Il richiamo della foresta
Nove anni. Tanti ce ne sono voluti per rivedere Thomas Cailley dietro la macchina da presa. Il classe 1980 di Clermont-Ferrand aveva lasciato il segno nel 2014 con la sua pluripremiata opera prima dal titolo The Fighters – Addestramento di vita (Les Combattants), raccogliendo consensi e riconoscimenti alle diverse latitudini nel circuito festivaliero internazionale, a cominciare dall’anteprima sulla Croisette, per poi sparire inspiegabilmente dai radar degli addetti ai lavori facendo perdere le sue tracce. Diversamente da molti colleghi e dal fare comune, il regista e sceneggiatore francese ha preferito uscire dalle scene e non cavalcare l’onda del successo del film d’esordio per aspettare l’occasione e la storia giuste per tornare sul grande schermo.

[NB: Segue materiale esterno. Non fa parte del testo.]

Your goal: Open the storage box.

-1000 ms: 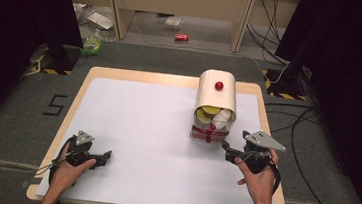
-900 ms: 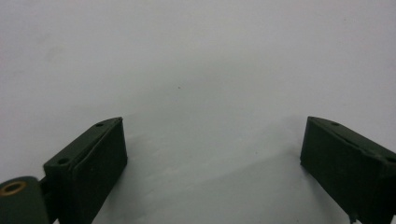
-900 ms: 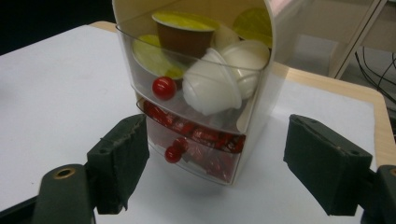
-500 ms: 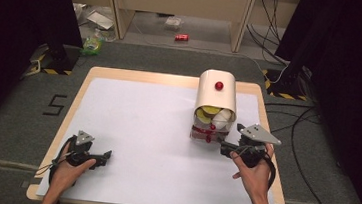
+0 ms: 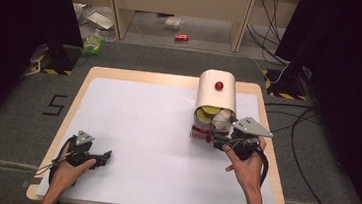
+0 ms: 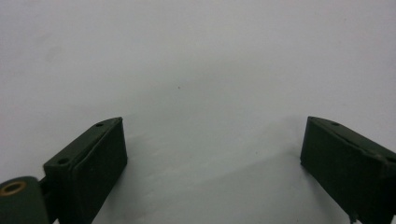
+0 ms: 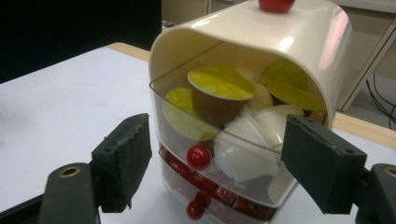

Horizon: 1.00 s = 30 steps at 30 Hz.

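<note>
Open left claw [image 6: 212, 163] over white tabletop [image 6: 196, 70]

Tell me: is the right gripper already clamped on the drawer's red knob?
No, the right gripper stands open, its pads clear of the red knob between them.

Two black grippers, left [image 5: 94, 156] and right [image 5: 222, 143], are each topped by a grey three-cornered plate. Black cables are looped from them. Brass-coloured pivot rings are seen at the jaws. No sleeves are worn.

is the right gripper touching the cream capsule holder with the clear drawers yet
Apart. In the right gripper view the right gripper has its jaws open short of the cream capsule holder, with table showing between the left jaw and the clear drawer's red knob.
</note>
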Motion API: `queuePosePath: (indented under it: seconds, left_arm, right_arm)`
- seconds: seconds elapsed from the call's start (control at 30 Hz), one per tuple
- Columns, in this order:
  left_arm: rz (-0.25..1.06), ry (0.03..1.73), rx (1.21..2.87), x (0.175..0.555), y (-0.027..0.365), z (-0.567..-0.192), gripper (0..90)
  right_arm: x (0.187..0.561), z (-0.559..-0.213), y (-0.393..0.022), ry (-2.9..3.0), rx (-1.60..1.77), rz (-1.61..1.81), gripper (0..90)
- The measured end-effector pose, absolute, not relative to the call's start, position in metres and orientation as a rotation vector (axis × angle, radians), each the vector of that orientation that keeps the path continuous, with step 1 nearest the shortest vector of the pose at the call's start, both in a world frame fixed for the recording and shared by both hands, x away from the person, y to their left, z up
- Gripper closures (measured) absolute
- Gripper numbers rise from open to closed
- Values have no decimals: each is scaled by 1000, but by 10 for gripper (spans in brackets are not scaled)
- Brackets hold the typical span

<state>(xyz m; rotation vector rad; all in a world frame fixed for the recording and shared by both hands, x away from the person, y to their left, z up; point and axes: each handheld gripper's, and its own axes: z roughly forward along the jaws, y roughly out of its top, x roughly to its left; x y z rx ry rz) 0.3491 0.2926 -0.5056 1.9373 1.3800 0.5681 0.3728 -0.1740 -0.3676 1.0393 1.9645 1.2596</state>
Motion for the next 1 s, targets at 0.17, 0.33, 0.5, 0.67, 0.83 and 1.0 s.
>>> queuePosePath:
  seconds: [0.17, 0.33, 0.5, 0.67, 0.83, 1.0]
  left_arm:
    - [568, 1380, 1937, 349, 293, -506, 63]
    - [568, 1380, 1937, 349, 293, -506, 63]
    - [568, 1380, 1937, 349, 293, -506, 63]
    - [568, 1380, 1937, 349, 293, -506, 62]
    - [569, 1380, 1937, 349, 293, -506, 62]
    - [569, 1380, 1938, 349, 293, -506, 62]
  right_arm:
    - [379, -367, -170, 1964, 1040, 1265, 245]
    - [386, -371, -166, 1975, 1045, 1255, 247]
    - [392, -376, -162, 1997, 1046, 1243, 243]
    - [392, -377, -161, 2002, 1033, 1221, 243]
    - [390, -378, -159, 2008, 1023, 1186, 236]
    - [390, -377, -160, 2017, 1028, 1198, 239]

Quel momento è arrivato nel 2023 quando con The Animal Kingdom è tornato a fare parlare di sé e del suo cinema, in cui i codici e gli stilemi del genere si vanno a mescolare senza soluzione di continuità con un’impronta decisamente più autoriale in termini di approccio ed esigenze narrative. In quest’opera seconda, presentata nella sezione Un Certain Regard della 76esima edizione del Festival di Cannes e vincitrice di cinque premi César su dodici candidature complessive, il suddetto connubio trova ulteriore espressione. La pellicola, distribuita nelle sale nostrane a partire dal 13 giugno 2024 da I Wonder Pictures, si sviluppa per oltre due ore su una timeline nella quale registri e generi come il fantasy e il body horror s’intrecciano con dinamiche riconducibili al dramma familiare e al coming of age. Un modus operandi che in parte aveva caratterizzato il lungometraggio d’esordio e che il pubblico di turno ritroverà anche in questa nuova fatica cinematografica che Cailley ha scritto a quattro mani con Pauline Munier. Il plot ci teletrasporta in un futuro prossimo nel quale la razza umana è travolta da un’ondata di misteriose mutazioni che trasformano le persone in ibridi animali. Tra coloro che vengono colpiti da questa “malattia” c’è anche Émile, un adolescente qualunque alle prese con i primi tumulti adolescenziali che vorrebbe solo una tipica vita da liceale, ma che d’un tratto assiste al manifestarsi dei primi sintomi della metamorfosi sul suo corpo. In cosa si sta per trasformare e come farà a celare al resto della popolazione il progredire dell’inarrestabile mutazione in corso lo lasciamo alla visione, ma una cosa è certa: in un mondo che guarda alle cosiddette “creature” con odio e diffidenza, solo abbracciando la propria vera natura il ragazzo potrà scoprire ciò di cui è davvero capace.
Fantastico e realtà contemporanea quindi si fondono per dare forma e sostanza a una storia sulla libertà e su tutto ciò che possiamo essere in grado di fare se accettiamo cosa siamo e cosa possiamo diventare. In The Animal Kingdom tutto passa attraverso un messaggio estremo e provocatorio: l’uomo può arrendersi felicemente alla propria essenza bestiale. Lo fa seguendo traiettorie drammaturgiche diverse da quelle dei mutanti di X-Men, per spostare una visione più in linea con Border o Lamb per capirci con protagoniste delle persone normali calate in un contesto realistico messo in dubbio da un elemento fantastico che ne stravolge le esistenze. Sta qui la differenza sostanziale tra la visione data dal cineasta francese e quella alla base dei capitoli della saga d’oltreoceano. In tal senso, Cailley si prende tutti i rischi del caso ma alla fine i fatti gli daranno ragione nonostante l’eccessiva durata che va oltre le reali esigenze di un racconto forse un po’ troppo dilatato nella parte centrale. In generale il film, anche grazie al supporto di effetti visivi di buona fattura e delle performance di un trio ben assortito formato da Paul Kircher, Romain Duris e Adèle Exarchopoulos, riesce a coinvolgere ed emozionare il fruitore toccando corde non semplici con il giusto livello d’intensità che sale e scende in maniera febbrile. A questo contribuiscono e non poco i brani della splendida colonna sonora curata da Andrea Laszlo De Simone, cantautore, polistrumentista e produttore discografico torinese, le cui musiche rappresentano un valore aggiunto dell’opera.